> _Problem_:
Leaving the pictures aside, repeat each line below exactly.

Source data section start

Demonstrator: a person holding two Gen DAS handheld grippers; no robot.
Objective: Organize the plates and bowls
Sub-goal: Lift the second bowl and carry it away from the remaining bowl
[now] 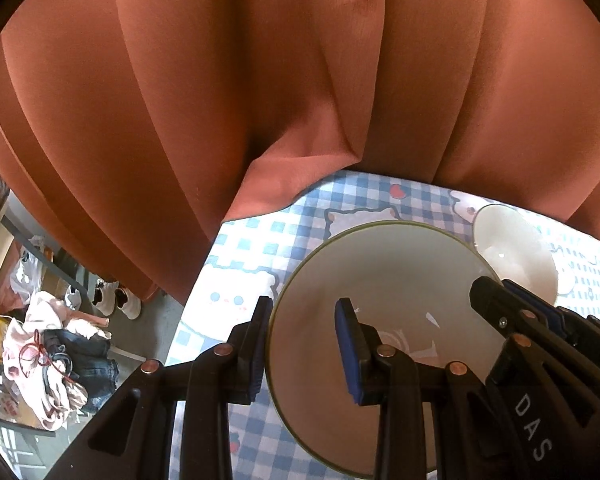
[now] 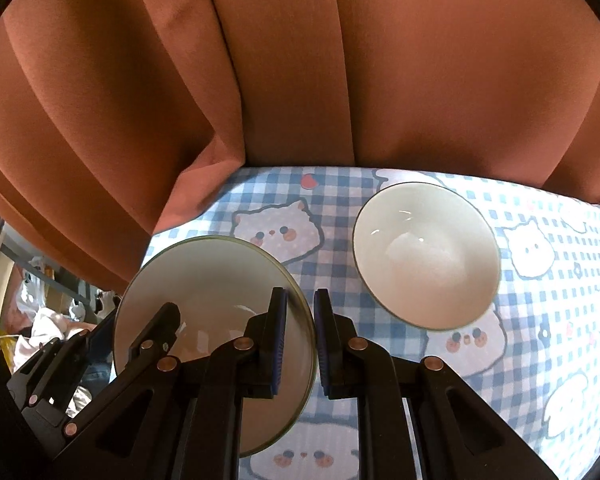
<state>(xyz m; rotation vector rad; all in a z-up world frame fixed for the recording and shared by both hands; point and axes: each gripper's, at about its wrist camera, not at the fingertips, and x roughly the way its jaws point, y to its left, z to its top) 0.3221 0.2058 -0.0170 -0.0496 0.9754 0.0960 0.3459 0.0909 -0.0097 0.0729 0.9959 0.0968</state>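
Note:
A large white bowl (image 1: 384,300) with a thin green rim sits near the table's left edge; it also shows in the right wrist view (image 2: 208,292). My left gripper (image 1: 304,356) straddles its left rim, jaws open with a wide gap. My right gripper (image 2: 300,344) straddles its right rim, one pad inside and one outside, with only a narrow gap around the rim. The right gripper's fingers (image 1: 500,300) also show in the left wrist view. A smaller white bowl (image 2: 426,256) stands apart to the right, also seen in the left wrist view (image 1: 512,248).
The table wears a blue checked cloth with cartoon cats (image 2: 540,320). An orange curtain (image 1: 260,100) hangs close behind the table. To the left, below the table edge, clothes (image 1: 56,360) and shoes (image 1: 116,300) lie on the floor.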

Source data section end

> _Solution to this task_:
Demonstrator: a person holding two Gen DAS handheld grippers; no robot.
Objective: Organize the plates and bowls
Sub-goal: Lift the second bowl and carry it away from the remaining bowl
[now] 
[now] 
<state>(xyz m; rotation vector rad; all in a z-up world frame fixed for the recording and shared by both hands; point and axes: each gripper's, at about its wrist camera, not at the fingertips, and x roughly the way its jaws point, y to its left, z to its top) 0.3221 0.2058 -0.0170 -0.0496 0.9754 0.0960 0.3459 0.0909 -0.0097 0.0729 0.9959 0.0968</state>
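Note:
A large white bowl (image 1: 384,300) with a thin green rim sits near the table's left edge; it also shows in the right wrist view (image 2: 208,292). My left gripper (image 1: 304,356) straddles its left rim, jaws open with a wide gap. My right gripper (image 2: 300,344) straddles its right rim, one pad inside and one outside, with only a narrow gap around the rim. The right gripper's fingers (image 1: 500,300) also show in the left wrist view. A smaller white bowl (image 2: 426,256) stands apart to the right, also seen in the left wrist view (image 1: 512,248).
The table wears a blue checked cloth with cartoon cats (image 2: 540,320). An orange curtain (image 1: 260,100) hangs close behind the table. To the left, below the table edge, clothes (image 1: 56,360) and shoes (image 1: 116,300) lie on the floor.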

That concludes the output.